Keep only those lines of the records that include the string "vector".

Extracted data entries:
Start of Block

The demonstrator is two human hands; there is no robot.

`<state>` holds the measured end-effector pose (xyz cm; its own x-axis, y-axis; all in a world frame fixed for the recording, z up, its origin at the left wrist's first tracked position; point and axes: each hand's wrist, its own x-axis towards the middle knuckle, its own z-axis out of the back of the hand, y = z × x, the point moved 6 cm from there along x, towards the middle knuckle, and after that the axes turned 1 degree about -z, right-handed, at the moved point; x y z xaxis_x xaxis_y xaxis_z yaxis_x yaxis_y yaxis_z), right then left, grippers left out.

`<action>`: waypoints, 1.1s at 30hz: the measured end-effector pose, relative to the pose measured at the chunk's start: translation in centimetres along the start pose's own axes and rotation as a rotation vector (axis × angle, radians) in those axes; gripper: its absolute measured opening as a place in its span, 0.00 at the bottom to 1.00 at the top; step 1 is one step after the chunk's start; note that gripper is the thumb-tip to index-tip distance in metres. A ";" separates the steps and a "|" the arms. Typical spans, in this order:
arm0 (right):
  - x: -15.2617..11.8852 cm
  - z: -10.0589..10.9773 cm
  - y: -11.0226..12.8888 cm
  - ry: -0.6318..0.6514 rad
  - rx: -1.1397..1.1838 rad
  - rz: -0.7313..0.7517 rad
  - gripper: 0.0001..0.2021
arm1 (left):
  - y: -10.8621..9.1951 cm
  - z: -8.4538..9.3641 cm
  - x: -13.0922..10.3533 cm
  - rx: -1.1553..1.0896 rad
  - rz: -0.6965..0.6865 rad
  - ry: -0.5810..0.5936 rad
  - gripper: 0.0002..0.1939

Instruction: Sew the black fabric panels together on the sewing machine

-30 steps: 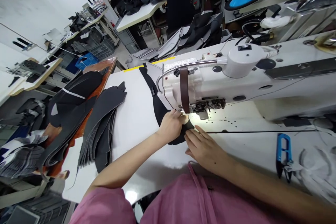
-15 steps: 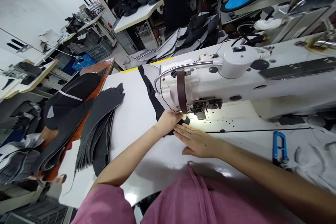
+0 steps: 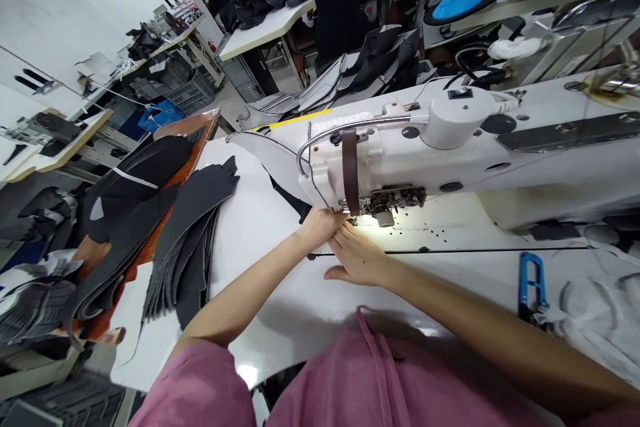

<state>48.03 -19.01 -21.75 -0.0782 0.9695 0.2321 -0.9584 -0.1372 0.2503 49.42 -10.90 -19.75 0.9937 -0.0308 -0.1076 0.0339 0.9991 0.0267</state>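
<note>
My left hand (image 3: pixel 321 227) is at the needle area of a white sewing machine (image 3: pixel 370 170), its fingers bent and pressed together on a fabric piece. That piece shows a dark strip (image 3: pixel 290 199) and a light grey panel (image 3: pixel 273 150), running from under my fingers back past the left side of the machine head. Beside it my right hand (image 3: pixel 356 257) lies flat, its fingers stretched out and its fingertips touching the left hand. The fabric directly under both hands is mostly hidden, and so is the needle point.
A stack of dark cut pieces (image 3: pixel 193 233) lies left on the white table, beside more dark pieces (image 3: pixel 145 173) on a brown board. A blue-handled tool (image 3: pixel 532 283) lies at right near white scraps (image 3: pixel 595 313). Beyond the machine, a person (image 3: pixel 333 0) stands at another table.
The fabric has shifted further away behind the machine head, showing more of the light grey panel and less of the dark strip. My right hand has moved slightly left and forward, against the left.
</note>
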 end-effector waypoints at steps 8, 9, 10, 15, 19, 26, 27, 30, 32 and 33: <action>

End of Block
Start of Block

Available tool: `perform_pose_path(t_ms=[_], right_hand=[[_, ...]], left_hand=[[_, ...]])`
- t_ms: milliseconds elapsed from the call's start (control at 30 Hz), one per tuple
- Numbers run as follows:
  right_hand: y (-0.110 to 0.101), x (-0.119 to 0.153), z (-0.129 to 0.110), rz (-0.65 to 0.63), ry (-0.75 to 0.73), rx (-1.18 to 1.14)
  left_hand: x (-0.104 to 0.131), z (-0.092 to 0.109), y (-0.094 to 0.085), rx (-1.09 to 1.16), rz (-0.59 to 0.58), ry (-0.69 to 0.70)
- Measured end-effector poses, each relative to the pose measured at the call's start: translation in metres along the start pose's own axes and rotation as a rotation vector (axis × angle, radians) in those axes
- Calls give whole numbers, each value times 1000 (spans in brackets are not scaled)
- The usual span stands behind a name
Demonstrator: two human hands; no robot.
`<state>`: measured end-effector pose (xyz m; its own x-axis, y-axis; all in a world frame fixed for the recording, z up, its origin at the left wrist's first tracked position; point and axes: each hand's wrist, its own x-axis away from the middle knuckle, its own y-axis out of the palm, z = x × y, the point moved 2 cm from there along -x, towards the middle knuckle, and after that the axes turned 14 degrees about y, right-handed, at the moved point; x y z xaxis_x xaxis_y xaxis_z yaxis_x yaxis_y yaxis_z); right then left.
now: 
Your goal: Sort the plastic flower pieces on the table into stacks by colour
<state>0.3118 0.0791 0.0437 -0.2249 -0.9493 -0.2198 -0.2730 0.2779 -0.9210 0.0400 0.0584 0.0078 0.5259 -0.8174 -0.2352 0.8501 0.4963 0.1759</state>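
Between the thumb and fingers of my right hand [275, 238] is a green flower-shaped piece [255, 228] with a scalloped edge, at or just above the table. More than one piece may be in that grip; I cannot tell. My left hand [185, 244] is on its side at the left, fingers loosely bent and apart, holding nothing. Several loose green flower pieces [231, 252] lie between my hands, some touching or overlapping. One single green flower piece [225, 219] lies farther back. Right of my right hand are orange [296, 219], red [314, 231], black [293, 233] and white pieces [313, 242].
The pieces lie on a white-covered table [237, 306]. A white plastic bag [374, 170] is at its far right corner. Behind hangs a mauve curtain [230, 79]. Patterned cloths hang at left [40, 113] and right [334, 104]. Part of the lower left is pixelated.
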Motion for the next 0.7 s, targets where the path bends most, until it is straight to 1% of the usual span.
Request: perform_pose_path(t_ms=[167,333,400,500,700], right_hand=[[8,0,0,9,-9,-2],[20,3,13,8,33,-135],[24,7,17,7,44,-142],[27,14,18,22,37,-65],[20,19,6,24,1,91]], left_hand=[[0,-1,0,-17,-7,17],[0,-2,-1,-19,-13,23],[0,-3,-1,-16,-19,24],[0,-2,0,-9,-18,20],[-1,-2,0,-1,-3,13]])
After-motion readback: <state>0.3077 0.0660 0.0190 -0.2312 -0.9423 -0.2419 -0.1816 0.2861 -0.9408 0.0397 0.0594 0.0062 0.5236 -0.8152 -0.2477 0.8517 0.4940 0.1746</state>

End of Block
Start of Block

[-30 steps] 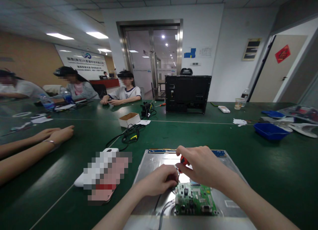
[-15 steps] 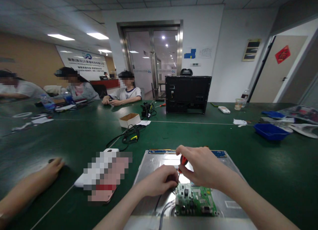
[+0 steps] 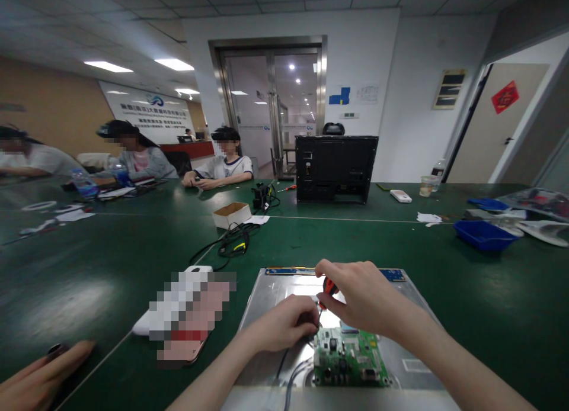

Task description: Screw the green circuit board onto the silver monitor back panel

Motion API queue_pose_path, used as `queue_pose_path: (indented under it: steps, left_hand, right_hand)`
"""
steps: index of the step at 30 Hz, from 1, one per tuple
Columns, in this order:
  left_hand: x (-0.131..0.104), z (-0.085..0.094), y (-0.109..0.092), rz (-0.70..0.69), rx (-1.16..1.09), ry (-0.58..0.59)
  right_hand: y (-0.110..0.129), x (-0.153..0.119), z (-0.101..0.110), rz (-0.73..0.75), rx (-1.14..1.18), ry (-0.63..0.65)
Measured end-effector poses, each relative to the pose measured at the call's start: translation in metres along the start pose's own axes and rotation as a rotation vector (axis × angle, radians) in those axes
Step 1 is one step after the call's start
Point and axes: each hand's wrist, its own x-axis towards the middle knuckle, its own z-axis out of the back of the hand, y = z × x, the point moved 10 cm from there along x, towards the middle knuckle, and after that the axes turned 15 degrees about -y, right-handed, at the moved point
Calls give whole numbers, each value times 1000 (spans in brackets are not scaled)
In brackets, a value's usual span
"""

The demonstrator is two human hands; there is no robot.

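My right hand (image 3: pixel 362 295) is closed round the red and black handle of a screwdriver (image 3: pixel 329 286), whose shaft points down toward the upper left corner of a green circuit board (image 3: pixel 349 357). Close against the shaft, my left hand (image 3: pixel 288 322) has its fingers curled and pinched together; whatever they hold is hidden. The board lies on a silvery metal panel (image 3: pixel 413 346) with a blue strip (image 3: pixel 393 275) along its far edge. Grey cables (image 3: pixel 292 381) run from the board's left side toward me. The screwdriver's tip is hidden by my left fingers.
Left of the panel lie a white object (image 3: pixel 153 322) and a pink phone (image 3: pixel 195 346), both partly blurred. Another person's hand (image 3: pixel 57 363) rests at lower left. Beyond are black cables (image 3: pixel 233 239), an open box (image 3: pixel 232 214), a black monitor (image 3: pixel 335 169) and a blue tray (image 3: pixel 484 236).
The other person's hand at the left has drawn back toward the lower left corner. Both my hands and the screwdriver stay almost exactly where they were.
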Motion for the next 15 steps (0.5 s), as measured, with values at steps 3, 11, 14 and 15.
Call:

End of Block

**RESPONSE FOR THIS EXERCISE**
`<action>`: waypoints, 1.1s at 30hz: the measured end-effector pose, relative to the pose measured at the chunk's start: translation in centimetres along the start pose's own axes and rotation as a rotation vector (axis × angle, radians) in those axes; gripper: its absolute measured opening as a place in its span, 0.00 at the bottom to 1.00 at the top; step 1 is one step after the chunk's start; note that gripper is the thumb-tip to index-tip distance in metres. A ";" separates the steps and a "|" the arms. Typical spans, in this order:
- Measured end-effector poses, each relative to the pose measured at the call's start: translation in metres along the start pose's own axes and rotation as a rotation vector (axis × angle, radians) in those axes
Measured end-effector poses, each relative to the pose measured at the call's start: translation in metres along the start pose's own axes and rotation as a rotation vector (axis × angle, radians) in those axes

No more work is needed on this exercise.